The fix: On days you’ve got to carry lots of stuff, Dr. Goldstein suggests wearing a backpack instead. That way, weight will be distributed evenly across both shoulders. If you carry a purse, or other bag that can’t be worn on both shoulders, he says it’s best to keep the weight of it below 20 percent of your own bodyweight.
Your smoking habit
“Smoking pretty much has a detrimental effect on anything that can go wrong with the body, mostly because when you smoke, you have decreased oxygen going to your muscles, to your joints, and to your skin — pretty much everything,” Dr. Tanaka says. “And that causes you to be less likely to heal, more likely to have problems with having healthy muscles, and more likely to have degenerative problems. Pretty much anything that could be an issue is a bigger problem for smokers.”
The fix: Quit smoking. What are you even waiting for?
Your stress levels
Have you ever noticed how your muscles tense up when you’re stressing about something? Well, there’s a reason for that: Stress is considered part of the inherent “fight or flight” response that all humans have. If you’re stressed out, your body perceives those feelings as a response to some sort of threat, and that might trigger pain as a protective mechanism, says Zachary Rethorn, board-certified orthopedic physical therapist and clinical faculty member at the University of Tennessee at Chattanooga.

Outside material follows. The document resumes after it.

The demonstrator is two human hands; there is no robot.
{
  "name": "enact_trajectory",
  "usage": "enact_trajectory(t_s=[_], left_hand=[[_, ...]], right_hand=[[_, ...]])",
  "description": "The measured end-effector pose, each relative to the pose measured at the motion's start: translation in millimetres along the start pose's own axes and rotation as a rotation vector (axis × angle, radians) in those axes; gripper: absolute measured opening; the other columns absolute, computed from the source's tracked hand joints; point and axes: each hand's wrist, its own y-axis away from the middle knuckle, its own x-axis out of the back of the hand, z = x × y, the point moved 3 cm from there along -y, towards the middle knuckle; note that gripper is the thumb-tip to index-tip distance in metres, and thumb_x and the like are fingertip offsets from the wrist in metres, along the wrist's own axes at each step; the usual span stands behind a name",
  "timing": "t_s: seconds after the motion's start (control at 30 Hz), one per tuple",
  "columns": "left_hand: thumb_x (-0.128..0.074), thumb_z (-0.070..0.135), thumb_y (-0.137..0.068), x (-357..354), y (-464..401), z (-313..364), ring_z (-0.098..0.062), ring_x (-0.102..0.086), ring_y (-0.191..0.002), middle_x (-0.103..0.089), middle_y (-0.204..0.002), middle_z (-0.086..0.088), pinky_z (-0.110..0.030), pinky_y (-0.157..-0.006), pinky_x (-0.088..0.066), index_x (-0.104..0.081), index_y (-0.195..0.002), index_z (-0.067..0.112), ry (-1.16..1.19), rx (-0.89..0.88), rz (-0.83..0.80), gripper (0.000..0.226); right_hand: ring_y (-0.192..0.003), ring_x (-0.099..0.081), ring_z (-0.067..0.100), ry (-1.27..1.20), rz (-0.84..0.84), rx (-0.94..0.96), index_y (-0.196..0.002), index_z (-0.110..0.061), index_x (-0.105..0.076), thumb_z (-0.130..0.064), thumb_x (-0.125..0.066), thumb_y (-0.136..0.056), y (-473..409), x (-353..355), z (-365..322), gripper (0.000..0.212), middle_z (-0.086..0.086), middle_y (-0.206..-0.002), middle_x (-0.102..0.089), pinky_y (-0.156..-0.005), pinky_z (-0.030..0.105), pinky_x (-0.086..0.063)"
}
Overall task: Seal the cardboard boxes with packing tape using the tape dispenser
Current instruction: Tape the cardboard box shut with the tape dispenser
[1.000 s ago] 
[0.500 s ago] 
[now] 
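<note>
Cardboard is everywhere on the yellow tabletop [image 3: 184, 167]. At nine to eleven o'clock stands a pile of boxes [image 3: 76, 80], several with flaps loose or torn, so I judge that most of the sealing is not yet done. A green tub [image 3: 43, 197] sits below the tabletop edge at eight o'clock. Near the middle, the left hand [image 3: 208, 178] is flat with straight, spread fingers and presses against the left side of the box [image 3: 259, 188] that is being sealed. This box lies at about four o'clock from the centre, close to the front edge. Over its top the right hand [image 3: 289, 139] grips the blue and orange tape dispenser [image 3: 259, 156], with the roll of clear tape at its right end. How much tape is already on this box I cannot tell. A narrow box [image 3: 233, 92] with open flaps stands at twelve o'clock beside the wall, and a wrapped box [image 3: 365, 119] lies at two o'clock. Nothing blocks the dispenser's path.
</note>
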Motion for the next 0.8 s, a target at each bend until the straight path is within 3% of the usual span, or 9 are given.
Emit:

The fix: Be aware of the silent signals you’re too stressed, and take steps to bring some chill to your life. These natural remedies for anxiety may help.
3 upper back pain causes that are out of your control
Osteoarthritis and herniated disc: The discs between each of our vertebrae cushion the bones and prevent them from rubbing together. “As we age, these discs kind of wear down, just like everything else does,” Dr. Tanaka says. This degeneration is called osteoarthritis — it’s the most common form of arthritis worldwide — and it can lead to upper spine pain when it pinches and irritates nearby nerves. Similarly, these discs can occasionally slip out from between the vertebrae, or even rupture. These are called herniated disks, and they can also cause pinched nerves.
Compression fractures or osteoporosis: With age comes a higher risk of osteoporosis. This disease causes the bones to become weak and brittle, and makes them more prone to fracturing. Sometimes, back pain is the first sign of osteoporosis, Dr. Goldstein says. “People will get fractures and don’t even know it,” he says. It’s these fractures that lead to the slouched posture many people adopt as they age.
Gallbladder disease: The gallbladder is a pear-shaped organ under the liver that releases bile into the small intestines, where it helps the body digest fat. Sometimes, the bile can collect in the ducts leading to the small intestine. As this happens, it hardens up into what are called gallstones, and these can cause pain in the upper spine, right between the shoulder blades. “Sometimes people will come into the ER saying they have terrible back pain…but it’s not actually coming from your back,” Dr. Tanaka says. This pain is actually called referred pain, and it’s basically a glitch among the nerves that are along the same pathway up to the brain.